Git Product home page Git Product logo

densratio's Introduction

An R Package for Density Ratio Estimation

Koji MAKIYAMA (@hoxo-m)

Travis-CI Build Status CRAN Version CRAN Downloads Coverage Status Say Thanks!

1. Overview

Density ratio estimation is described as follows: for given two data samples x1 and x2 from unknown distributions p(x) and q(x) respectively, estimate w(x) = p(x) / q(x), where x1 and x2 are d-dimensional real numbers.

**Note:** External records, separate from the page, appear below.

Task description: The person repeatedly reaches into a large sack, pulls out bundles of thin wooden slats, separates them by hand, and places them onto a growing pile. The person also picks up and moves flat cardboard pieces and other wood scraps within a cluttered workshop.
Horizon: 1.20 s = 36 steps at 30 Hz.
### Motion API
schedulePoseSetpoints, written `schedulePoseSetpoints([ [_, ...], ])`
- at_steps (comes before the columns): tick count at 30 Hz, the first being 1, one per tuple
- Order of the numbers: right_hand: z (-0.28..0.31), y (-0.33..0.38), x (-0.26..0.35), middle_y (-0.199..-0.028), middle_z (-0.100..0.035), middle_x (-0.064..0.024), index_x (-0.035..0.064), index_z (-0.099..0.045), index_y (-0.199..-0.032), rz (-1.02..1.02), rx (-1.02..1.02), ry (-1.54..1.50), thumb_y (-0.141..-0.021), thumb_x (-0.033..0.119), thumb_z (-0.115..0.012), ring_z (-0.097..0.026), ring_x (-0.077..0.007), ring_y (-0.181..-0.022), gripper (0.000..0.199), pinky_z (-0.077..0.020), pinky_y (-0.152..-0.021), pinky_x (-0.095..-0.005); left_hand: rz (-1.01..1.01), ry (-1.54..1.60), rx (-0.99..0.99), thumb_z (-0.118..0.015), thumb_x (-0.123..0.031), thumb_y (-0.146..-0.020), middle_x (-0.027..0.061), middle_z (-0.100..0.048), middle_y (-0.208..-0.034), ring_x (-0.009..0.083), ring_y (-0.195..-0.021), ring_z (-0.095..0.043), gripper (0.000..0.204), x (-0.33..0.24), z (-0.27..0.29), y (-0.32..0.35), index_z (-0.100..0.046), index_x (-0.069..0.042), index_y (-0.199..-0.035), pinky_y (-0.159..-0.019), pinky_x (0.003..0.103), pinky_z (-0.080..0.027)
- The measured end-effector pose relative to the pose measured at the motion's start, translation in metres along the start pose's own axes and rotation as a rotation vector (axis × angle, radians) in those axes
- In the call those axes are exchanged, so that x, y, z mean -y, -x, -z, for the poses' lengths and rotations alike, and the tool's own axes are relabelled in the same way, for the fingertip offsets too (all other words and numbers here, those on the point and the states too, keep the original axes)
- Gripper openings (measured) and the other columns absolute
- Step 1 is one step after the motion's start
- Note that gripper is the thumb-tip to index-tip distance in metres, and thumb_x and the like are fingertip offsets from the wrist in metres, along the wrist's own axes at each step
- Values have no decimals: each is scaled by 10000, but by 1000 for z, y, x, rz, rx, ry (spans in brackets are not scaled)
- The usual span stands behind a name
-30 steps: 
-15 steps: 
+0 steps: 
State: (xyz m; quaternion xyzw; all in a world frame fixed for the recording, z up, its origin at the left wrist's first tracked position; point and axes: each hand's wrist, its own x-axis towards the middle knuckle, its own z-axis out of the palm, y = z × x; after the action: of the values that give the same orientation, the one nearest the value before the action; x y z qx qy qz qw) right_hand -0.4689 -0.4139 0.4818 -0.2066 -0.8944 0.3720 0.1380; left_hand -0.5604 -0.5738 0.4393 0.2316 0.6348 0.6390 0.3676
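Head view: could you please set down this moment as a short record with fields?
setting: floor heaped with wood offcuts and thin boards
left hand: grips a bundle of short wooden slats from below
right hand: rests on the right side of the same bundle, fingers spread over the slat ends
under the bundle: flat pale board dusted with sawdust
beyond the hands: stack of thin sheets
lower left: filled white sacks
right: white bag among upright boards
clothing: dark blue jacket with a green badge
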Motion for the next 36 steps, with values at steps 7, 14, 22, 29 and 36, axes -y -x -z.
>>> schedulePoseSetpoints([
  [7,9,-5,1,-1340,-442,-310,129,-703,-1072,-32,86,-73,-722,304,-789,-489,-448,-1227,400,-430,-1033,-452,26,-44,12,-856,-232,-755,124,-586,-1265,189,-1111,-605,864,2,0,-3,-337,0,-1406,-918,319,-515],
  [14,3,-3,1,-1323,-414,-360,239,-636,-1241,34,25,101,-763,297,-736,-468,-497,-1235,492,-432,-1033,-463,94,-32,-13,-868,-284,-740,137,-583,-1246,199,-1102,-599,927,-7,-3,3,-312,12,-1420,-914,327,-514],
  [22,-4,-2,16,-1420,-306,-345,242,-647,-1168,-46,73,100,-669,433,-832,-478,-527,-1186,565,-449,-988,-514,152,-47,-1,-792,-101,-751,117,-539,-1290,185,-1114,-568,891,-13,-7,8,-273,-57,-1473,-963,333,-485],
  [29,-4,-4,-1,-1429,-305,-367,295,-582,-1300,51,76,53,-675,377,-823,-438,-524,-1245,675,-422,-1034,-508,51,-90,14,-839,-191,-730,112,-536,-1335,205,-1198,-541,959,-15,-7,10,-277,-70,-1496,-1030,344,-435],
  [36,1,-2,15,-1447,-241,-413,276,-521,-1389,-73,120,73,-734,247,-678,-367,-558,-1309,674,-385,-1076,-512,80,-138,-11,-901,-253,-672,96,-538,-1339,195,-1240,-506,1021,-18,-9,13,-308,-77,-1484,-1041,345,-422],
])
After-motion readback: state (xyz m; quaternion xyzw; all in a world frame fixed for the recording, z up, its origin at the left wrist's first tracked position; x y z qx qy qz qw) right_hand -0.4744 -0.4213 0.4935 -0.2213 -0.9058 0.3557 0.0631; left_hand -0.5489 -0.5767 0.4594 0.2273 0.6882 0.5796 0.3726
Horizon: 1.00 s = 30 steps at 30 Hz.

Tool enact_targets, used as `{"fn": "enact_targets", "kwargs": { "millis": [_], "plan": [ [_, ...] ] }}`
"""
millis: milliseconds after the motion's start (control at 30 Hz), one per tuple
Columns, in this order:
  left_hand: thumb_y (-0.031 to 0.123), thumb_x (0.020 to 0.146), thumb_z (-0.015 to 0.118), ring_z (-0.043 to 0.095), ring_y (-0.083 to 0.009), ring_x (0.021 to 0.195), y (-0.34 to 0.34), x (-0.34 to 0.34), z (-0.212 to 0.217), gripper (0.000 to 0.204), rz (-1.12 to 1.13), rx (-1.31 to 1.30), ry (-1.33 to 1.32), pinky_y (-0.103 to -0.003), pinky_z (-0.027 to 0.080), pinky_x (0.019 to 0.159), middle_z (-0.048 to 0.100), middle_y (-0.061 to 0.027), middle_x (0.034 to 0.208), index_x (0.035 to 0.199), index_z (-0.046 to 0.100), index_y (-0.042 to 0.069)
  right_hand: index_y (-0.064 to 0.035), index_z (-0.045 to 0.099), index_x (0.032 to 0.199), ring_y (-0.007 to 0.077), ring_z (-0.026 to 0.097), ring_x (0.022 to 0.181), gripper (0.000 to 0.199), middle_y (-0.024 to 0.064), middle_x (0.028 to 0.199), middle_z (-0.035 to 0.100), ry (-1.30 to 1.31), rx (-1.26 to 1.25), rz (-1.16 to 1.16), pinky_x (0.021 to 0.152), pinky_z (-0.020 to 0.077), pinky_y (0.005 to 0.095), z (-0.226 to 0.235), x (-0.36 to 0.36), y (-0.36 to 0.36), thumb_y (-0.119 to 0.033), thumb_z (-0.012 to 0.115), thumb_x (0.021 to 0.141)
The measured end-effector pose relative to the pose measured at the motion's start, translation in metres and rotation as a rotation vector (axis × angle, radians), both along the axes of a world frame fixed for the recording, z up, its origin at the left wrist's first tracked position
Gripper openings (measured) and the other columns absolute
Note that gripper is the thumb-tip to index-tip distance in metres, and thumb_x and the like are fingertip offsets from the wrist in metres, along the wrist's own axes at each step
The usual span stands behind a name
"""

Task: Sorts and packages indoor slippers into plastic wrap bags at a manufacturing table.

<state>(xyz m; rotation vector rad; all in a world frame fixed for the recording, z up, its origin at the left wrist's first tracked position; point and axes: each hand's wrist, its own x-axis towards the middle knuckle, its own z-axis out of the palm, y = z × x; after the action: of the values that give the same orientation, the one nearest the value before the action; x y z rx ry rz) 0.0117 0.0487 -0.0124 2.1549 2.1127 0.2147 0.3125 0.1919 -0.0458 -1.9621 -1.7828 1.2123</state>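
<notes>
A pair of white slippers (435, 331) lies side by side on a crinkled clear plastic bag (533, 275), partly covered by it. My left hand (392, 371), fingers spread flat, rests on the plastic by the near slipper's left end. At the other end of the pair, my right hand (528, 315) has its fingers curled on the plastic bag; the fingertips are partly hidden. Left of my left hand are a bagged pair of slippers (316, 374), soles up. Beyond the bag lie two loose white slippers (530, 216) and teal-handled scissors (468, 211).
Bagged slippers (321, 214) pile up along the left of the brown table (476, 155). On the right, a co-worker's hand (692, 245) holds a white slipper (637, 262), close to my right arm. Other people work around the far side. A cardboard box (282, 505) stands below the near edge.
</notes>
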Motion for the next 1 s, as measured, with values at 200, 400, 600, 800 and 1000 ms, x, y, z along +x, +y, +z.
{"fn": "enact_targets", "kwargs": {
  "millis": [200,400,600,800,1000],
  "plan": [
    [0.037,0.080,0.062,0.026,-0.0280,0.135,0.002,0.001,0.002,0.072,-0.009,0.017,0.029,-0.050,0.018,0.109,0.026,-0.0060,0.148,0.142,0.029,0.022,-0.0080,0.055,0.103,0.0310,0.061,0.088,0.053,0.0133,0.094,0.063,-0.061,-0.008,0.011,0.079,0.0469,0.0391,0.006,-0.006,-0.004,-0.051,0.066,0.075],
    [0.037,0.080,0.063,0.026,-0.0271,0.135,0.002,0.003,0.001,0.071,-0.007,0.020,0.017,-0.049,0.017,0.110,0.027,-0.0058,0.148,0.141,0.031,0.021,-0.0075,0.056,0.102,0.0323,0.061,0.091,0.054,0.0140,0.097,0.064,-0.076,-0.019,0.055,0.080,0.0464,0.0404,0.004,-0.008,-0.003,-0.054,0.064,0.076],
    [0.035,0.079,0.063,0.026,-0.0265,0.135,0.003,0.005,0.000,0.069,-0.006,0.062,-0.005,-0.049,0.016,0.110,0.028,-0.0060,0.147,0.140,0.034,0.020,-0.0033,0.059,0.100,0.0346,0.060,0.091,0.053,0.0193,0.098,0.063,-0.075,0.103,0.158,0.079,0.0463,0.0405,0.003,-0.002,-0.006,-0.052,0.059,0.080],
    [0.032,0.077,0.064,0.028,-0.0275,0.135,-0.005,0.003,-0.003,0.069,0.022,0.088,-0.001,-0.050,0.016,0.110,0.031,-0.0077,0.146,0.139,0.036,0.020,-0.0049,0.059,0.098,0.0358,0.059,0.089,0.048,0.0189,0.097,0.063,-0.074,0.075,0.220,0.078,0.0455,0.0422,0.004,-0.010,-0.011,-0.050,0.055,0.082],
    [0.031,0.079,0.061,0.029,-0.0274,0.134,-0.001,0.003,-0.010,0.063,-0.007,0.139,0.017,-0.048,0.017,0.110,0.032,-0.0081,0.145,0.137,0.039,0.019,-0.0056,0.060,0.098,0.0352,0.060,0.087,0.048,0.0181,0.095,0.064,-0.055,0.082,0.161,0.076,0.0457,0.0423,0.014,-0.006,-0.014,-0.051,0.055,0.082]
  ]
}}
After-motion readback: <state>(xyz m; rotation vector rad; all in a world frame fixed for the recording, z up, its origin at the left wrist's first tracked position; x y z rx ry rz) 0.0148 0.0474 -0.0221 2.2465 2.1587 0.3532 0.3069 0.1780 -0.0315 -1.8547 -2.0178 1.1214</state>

The estimated density ratio function w(x) can be used in many applications such as anomaly detection [Hido et al. 2011], change-point detection [Liu et al. 2013], and covariate shift adaptation [Sugiyama et al. 2007]. Other useful applications about density ratio estimation were summarized by [Sugiyama et al. 2012].

The package densratio provides a function densratio() that returns an object with a method to estimate density ratio as compute_density_ratio().

For example,

set.seed(3)
x1 <- rnorm(200, mean = 1, sd = 1/8)
x2 <- rnorm(200, mean = 1, sd = 1/2)

library(densratio)
densratio_obj <- densratio(x1, x2)

The densratio object has a function compute_density_ratio() that can compute the estimated density ratio w_hat(x) for any d-dimensional input x (now d=1).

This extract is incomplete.